### TASK DIRECTIONS
Your answer must be a word-for-word copy of the listing, with all pictures excluded.

### DATA BLOCK

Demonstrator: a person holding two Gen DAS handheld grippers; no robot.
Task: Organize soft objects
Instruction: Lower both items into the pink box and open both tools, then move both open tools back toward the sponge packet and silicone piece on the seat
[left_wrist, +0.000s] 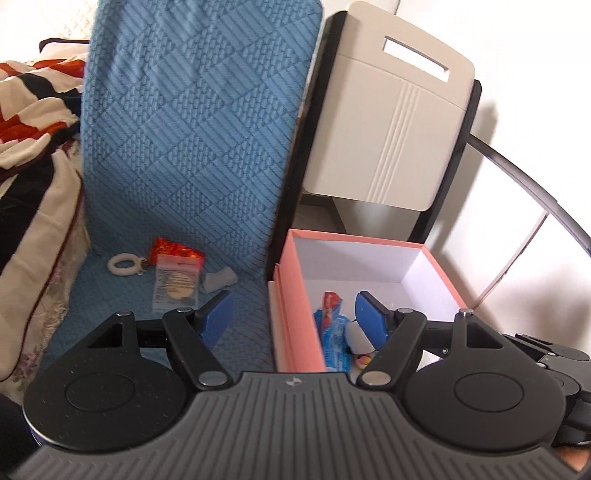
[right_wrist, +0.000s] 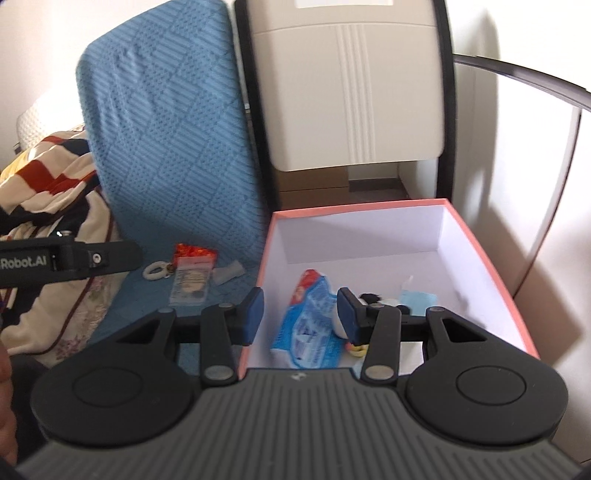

### ANSWER SECTION
Demonstrator: a person holding two Gen DAS handheld grippers; no robot.
Task: Organize soft objects
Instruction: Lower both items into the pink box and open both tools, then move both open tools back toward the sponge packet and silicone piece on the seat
[left_wrist, +0.000s] 
[right_wrist, +0.000s] 

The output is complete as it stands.